→ WHAT YOU ARE ASKED TO DO: Make an exact copy of the entries that come next.

Stored records:
+ + + +
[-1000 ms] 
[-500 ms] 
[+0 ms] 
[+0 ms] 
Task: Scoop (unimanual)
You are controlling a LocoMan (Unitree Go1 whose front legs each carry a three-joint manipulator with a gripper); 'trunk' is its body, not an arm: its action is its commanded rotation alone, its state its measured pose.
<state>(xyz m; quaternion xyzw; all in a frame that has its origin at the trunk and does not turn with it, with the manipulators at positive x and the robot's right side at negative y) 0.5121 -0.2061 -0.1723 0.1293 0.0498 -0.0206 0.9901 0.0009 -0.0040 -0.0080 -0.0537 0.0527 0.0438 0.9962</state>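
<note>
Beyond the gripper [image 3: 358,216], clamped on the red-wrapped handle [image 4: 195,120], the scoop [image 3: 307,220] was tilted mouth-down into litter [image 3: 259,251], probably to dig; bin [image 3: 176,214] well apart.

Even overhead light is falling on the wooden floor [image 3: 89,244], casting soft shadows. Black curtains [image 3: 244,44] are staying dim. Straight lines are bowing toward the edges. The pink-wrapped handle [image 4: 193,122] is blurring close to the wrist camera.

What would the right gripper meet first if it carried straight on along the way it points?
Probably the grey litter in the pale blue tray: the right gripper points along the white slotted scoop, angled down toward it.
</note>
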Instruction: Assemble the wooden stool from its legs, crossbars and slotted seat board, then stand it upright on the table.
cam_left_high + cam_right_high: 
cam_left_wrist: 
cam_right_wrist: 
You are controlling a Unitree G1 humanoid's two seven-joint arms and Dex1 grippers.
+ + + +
→ RESPONSE AREA:
[-1000 ms] 
[-500 ms] 
[+0 ms] 
[+0 ms] 
Task: Scoop (unimanual)
You are controlling a LocoMan (Unitree Go1 whose front legs each carry a three-joint manipulator with a gripper); 'trunk' is its body, not an arm: its action is its commanded rotation alone, its state its measured pose.
<state>(xyz m; quaternion xyzw; all in a frame that has its origin at the trunk and does not turn with it, with the manipulators at positive x and the robot's right side at negative y) 0.5121 -0.2061 -0.1723 0.1293 0.0498 -0.0206 0.9901 0.0009 -0.0040 -0.0080 -0.0537 0.0527 0.0438 0.9962</state>
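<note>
Beyond the gripper [image 3: 358,216], clamped on the red-wrapped handle [image 4: 195,120], the scoop [image 3: 307,220] was tilted mouth-down into litter [image 3: 259,251], probably to dig; bin [image 3: 176,214] well apart.

Even overhead light is falling on the wooden floor [image 3: 89,244], casting soft shadows. Black curtains [image 3: 244,44] are staying dim. Straight lines are bowing toward the edges. The pink-wrapped handle [image 4: 193,122] is blurring close to the wrist camera.

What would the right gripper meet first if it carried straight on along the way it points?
Probably the grey litter in the pale blue tray: the right gripper points along the white slotted scoop, angled down toward it.
</note>
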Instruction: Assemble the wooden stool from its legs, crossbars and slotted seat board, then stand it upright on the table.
cam_left_high + cam_right_high: 
cam_left_wrist: 
cam_right_wrist: 
You are controlling a Unitree G1 humanoid's two seven-joint arms and Dex1 grippers.

Nothing remains to be done, and the exercise is complete.